Most cases for the return of the Marcos wealth to the national government, including the Imelda jewels, have been dismissed. Former Senator and former Marcos Minister of Information Francisco S. Tatad claims that Imelda’s ownership of the jewels stands uncontested -- which may be the case, not because she owns them, but because we failed to acquire them when we could. Yet the possession of her jewels does not make her a “miracle of purity” as the brass plaque says under one of her many, many commissioned portraits. It makes her an 80-year-old woman who got away with some of the most reprehensible acts in world history, a woman responsible for a lost generation and whose continued vulgar display of wealth and power is a constant reminder of the weight of debt we continue to carry to this day.

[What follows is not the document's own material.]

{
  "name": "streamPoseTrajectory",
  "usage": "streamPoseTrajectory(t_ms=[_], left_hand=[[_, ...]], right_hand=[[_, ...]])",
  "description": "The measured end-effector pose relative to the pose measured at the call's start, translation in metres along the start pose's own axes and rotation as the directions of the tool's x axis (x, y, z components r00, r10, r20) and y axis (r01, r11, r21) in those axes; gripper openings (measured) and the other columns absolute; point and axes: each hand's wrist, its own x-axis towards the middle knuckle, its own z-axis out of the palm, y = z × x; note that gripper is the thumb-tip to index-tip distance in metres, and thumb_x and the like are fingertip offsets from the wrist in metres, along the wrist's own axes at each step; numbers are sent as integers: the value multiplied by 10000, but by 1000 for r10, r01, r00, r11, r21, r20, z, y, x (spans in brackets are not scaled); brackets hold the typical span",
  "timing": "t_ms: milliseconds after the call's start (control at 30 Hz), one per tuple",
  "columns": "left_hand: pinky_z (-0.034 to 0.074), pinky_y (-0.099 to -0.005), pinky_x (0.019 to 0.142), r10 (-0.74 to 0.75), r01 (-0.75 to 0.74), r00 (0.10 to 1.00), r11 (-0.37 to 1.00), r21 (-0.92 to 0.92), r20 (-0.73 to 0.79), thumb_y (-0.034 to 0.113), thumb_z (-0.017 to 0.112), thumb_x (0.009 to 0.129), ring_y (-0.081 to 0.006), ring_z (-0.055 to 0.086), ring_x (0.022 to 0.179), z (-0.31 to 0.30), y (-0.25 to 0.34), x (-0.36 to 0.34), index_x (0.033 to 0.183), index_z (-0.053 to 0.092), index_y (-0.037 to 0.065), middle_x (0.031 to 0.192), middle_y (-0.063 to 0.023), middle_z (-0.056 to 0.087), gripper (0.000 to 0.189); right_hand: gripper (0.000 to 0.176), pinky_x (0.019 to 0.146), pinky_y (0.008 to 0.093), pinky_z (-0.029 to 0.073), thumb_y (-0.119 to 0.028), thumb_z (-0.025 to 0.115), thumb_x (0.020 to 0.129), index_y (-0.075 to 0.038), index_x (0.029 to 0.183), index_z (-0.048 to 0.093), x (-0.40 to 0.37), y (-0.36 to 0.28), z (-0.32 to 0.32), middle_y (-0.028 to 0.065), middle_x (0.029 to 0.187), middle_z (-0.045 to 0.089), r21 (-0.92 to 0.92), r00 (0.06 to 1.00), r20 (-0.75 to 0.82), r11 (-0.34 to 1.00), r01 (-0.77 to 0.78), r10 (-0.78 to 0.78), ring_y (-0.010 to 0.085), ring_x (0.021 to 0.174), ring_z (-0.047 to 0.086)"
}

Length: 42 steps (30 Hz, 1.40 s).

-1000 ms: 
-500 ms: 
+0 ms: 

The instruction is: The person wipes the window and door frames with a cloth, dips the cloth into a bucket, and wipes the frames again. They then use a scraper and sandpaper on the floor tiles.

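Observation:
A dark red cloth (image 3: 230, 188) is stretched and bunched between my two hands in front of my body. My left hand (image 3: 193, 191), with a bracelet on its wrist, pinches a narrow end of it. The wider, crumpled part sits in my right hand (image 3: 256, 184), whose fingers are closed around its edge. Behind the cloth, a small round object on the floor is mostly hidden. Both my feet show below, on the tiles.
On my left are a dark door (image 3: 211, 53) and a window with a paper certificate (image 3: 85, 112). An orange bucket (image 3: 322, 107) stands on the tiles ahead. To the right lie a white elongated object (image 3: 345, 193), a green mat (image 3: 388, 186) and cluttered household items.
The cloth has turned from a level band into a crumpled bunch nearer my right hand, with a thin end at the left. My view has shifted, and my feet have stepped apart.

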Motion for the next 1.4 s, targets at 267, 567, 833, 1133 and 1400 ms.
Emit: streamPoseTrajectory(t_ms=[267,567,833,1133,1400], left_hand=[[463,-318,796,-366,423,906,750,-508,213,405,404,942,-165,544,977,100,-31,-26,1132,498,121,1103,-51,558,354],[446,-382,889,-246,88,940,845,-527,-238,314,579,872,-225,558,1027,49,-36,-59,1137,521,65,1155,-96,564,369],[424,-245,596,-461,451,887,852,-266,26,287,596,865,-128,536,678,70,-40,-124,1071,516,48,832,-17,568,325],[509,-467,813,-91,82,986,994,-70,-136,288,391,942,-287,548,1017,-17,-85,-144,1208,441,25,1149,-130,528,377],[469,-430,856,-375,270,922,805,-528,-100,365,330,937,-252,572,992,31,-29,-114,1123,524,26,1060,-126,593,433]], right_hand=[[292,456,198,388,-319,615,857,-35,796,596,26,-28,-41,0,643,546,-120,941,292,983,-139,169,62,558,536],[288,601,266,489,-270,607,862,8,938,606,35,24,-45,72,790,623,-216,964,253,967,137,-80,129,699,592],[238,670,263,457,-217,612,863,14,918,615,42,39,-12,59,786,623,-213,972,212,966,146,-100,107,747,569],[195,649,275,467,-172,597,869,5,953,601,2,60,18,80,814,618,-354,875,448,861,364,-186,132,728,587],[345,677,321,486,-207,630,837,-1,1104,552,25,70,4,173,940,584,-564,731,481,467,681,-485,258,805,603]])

When the Marcoses arrived in Hawaii in 1986, they had with them 32 boxes, crates, attaché cases, and leather Louis Vuitton and Gucci bags. According to US Customs records, there was a $58,286 tiara of pearls and diamonds; a $44,410 diamond-studded hair comb; a matched set of bracelet, earrings and brooch in sapphires, rubies and diamonds priced at $1,487,415; and an emerald and diamond pendant worth $74,825. One red russet suitcase alone held 93 pieces of jewelry, while other bags contained handguns, watches, and millions in freshly minted cash.

“You have to show them how to be a star,” she said once, when asked why she did not choose to be less extravagant for the sake of the public. “You have to show them how to be good, how to make beautiful things. You are some kind of model. This is very important, especially in a developing country. Everybody is in the gutter. Everyone’s poor. Don’t tell me we should go there and all look poor. It’s ridiculous.”

In an 80th birthday tribute, Tatad waxes eloquent over the Madame and says the media is harsh on Ms. Marcos. He claims the courts are afraid of negative media opinion, that they are limited by the idea that it is not “politically correct” to approve of the woman who calls herself “my little people’s star and slave.”

For many years, all over the world, the fall of the Marcos dictatorship was a morality play: the vicious king and the vainglorious queen, the diamond-studded stiletto heel resting on a pile of rotting bodies, the reign of terror cut short by a people rising to revolution. And yet in this pearl of the Pacific, the deserving are rarely held accountable once the curtain goes down. Murderers are awarded offices in Congress, the blessing of convicted thieves determine the future of a would-be president, and woman who had a newspaper’s distribution halted after it named her sixth most admired in the nation (Jesus Christ was No. 9) gets to announce to the national media decades later that she feels “vindicated,” and that all she wants is “to devote myself to helping the Filipino people.”

The media is not harsh. It is not harsh enough, if young children reach out to touch the skirts of the statuesque woman with a diadem of glittering stars in her hair, if Bayani Fernando can announce with pride that his goal is to create Imelda Marcos’ City of Man, if senators dance at her birthday and friends publish odes to her beauty and bravery on the front pages of national dailies.